## ACTIVITY
Whether an entry is long or short, retype it exactly.

## RAW DATA
:::::

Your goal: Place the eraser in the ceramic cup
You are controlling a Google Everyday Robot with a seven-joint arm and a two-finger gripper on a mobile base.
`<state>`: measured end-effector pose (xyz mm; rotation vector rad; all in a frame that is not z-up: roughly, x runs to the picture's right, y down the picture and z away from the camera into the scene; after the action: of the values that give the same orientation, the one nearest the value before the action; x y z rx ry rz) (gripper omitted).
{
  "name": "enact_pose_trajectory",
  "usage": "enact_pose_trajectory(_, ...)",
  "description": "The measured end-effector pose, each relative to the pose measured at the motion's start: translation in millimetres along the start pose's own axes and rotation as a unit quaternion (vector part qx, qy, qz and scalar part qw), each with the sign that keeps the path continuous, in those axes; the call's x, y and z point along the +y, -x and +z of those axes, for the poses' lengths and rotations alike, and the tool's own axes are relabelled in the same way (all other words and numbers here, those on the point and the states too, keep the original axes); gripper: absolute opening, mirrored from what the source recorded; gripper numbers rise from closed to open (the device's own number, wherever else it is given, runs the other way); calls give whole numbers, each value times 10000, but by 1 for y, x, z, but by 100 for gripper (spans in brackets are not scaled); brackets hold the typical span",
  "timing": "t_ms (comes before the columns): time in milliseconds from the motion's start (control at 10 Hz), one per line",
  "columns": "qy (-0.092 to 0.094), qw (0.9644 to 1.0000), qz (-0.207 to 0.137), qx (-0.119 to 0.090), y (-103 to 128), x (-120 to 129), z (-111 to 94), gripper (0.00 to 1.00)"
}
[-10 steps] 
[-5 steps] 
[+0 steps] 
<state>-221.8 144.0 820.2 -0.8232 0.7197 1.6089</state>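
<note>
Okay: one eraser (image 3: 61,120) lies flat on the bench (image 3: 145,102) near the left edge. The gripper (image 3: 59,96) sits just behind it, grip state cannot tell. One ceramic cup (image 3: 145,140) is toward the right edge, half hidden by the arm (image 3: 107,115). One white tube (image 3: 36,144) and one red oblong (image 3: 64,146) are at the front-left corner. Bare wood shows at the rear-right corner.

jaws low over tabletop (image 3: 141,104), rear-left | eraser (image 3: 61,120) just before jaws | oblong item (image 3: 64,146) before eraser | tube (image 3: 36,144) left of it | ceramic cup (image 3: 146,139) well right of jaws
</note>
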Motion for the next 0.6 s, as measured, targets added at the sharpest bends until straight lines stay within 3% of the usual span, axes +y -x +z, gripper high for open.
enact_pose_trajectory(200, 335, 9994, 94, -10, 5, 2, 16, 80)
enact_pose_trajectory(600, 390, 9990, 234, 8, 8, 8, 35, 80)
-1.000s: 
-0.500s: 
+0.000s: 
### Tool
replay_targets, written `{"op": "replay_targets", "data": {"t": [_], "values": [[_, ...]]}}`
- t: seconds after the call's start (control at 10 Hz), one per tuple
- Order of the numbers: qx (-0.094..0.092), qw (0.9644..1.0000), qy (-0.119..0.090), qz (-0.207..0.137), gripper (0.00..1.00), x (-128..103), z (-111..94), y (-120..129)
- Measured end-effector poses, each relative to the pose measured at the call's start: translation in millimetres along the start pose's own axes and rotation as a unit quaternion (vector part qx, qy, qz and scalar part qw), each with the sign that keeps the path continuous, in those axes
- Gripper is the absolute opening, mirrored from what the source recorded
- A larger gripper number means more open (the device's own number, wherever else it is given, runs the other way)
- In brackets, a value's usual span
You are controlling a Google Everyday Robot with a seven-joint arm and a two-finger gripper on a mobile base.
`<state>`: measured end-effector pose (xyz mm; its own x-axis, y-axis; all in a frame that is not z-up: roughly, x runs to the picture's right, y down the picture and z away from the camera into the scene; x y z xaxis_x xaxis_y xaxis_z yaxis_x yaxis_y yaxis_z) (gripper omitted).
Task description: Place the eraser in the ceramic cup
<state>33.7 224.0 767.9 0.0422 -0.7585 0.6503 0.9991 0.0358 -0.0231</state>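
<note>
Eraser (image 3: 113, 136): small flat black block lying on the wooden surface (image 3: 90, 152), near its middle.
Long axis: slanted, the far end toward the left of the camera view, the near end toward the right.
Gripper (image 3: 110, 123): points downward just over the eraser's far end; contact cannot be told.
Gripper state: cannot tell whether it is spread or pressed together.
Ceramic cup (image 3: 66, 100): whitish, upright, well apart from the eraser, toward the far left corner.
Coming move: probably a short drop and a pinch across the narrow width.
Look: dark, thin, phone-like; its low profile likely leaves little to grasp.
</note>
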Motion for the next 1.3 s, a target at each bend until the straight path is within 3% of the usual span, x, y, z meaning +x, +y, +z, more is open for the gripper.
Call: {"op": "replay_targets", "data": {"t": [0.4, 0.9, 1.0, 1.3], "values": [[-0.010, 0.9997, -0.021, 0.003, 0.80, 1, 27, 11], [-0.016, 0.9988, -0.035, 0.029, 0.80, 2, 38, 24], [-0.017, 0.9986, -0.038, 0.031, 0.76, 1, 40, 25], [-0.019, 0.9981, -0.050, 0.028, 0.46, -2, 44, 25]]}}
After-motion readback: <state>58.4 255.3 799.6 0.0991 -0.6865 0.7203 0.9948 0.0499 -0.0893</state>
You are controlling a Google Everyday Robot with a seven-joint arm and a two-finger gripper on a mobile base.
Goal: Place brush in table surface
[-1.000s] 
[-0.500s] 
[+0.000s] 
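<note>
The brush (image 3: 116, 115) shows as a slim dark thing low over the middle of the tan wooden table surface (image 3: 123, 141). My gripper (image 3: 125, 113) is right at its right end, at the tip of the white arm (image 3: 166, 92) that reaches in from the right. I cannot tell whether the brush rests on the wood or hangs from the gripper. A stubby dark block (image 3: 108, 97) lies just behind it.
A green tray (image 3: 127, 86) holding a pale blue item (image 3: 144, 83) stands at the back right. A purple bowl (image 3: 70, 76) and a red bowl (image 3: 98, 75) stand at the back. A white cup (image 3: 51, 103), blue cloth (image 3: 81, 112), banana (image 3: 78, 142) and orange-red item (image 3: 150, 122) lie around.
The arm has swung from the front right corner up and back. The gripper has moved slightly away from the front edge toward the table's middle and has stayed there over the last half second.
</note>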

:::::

## RESULT FOR THIS TASK
Your goal: Place the eraser in the ceramic cup
You are controlling a Google Everyday Robot with a seven-joint arm and a two-finger gripper on a mobile base.
`<state>`: measured end-effector pose (xyz mm; rotation vector rad; all in a frame that is not z-up: roughly, x runs to the picture's right, y down the picture and z away from the camera into the scene; after the action: of the values that give the same orientation, the one nearest the value before the action; x y z rx ry rz) (gripper omitted).
{
  "name": "enact_pose_trajectory",
  "usage": "enact_pose_trajectory(_, ...)",
  "description": "The measured end-effector pose, each relative to the pose measured at the motion's start: translation in millimetres along the start pose's own axes and rotation as a unit quaternion (vector part qx, qy, qz and scalar part qw), each with the sign that keeps the path continuous, in those axes; the call's x, y and z point along the +y, -x and +z of those axes, for the poses' lengths and rotations alike, and the tool's own axes are relabelled in the same way (all other words and numbers here, those on the point and the states too, keep the original axes); gripper: absolute opening, mirrored from what the source recorded; gripper numbers rise from closed to open (the device's own number, wherever else it is given, runs the other way); calls give whole numbers, each value times 10000, but by 1 for y, x, z, but by 100 for gripper (spans in brackets are not scaled); brackets hold the typical span",
  "timing": "t_ms (comes before the columns): time in milliseconds from the motion's start (control at 10 Hz), one per line",
  "columns": "qy (-0.092 to 0.094), qw (0.9644 to 1.0000), qz (-0.207 to 0.137), qx (-0.119 to 0.090), y (-103 to 128), x (-120 to 129), z (-111 to 94), gripper (0.00 to 1.00)"
}
[-10 steps] 
[-5 steps] 
[+0 steps] 
<state>-221.8 144.0 820.2 -0.8232 0.7197 1.6089</state>
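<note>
Okay: one eraser (image 3: 61,120) lies flat on the bench (image 3: 145,102) near the left edge. The gripper (image 3: 59,96) sits just behind it, grip state cannot tell. One ceramic cup (image 3: 145,140) is toward the right edge, half hidden by the arm (image 3: 107,115). One white tube (image 3: 36,144) and one red oblong (image 3: 64,146) are at the front-left corner. Bare wood shows at the rear-right corner.

jaws low over tabletop (image 3: 141,104), rear-left | eraser (image 3: 61,120) just before jaws | oblong item (image 3: 64,146) before eraser | tube (image 3: 36,144) left of it | ceramic cup (image 3: 146,139) well right of jaws
</note>
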Motion for the next 0.6 s, as measured, targets added at the sharpest bends until straight lines stay within 3% of the usual span, axes +y -x +z, gripper high for open.
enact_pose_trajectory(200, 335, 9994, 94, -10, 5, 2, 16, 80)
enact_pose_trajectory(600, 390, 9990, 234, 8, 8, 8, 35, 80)
-1.000s: 
-0.500s: 
+0.000s: 
### Tool
replay_targets, written `{"op": "replay_targets", "data": {"t": [_], "values": [[_, ...]]}}`
- t: seconds after the call's start (control at 10 Hz), one per tuple
- Order of the numbers: qx (-0.094..0.092), qw (0.9644..1.0000), qy (-0.119..0.090), qz (-0.207..0.137), gripper (0.00..1.00), x (-128..103), z (-111..94), y (-120..129)
- Measured end-effector poses, each relative to the pose measured at the call's start: translation in millimetres along the start pose's own axes and rotation as a unit quaternion (vector part qx, qy, qz and scalar part qw), each with the sign that keeps the path continuous, in those axes
- Gripper is the absolute opening, mirrored from what the source recorded
- A larger gripper number means more open (the device's own number, wherever else it is given, runs the other way)
- In brackets, a value's usual span
You are controlling a Google Everyday Robot with a seven-joint arm and a two-finger gripper on a mobile base.
`<state>`: measured end-effector pose (xyz mm; its own x-axis, y-axis; all in a frame that is not z-up: roughly, x runs to the picture's right, y down the picture and z away from the camera into the scene; x y z xaxis_x xaxis_y xaxis_z yaxis_x yaxis_y yaxis_z) (gripper omitted).
Task description: Place the eraser in the ceramic cup
<state>33.7 224.0 767.9 0.0422 -0.7585 0.6503 0.9991 0.0358 -0.0231</state>
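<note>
Eraser (image 3: 113, 136): small flat black block lying on the wooden surface (image 3: 90, 152), near its middle.
Long axis: slanted, the far end toward the left of the camera view, the near end toward the right.
Gripper (image 3: 110, 123): points downward just over the eraser's far end; contact cannot be told.
Gripper state: cannot tell whether it is spread or pressed together.
Ceramic cup (image 3: 66, 100): whitish, upright, well apart from the eraser, toward the far left corner.
Coming move: probably a short drop and a pinch across the narrow width.
Look: dark, thin, phone-like; its low profile likely leaves little to grasp.
</note>
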Motion for the next 1.3 s, a target at each bend until the straight path is within 3% of the usual span, x, y, z meaning +x, +y, +z, more is open for the gripper.
Call: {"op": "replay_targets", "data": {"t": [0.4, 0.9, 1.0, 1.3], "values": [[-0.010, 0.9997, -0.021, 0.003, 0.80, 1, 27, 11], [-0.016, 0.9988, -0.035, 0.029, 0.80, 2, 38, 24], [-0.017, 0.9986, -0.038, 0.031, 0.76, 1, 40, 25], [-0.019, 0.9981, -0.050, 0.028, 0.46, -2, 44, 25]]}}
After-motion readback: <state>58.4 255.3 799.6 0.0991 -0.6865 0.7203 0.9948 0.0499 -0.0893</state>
You are controlling a Google Everyday Robot with a seven-joint arm and a two-finger gripper on a mobile base.
Goal: Place brush in table surface
[-1.000s] 
[-0.500s] 
[+0.000s] 
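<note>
The brush (image 3: 116, 115) shows as a slim dark thing low over the middle of the tan wooden table surface (image 3: 123, 141). My gripper (image 3: 125, 113) is right at its right end, at the tip of the white arm (image 3: 166, 92) that reaches in from the right. I cannot tell whether the brush rests on the wood or hangs from the gripper. A stubby dark block (image 3: 108, 97) lies just behind it.
A green tray (image 3: 127, 86) holding a pale blue item (image 3: 144, 83) stands at the back right. A purple bowl (image 3: 70, 76) and a red bowl (image 3: 98, 75) stand at the back. A white cup (image 3: 51, 103), blue cloth (image 3: 81, 112), banana (image 3: 78, 142) and orange-red item (image 3: 150, 122) lie around.
The arm has swung from the front right corner up and back. The gripper has moved slightly away from the front edge toward the table's middle and has stayed there over the last half second.
</note>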

This is the complete output.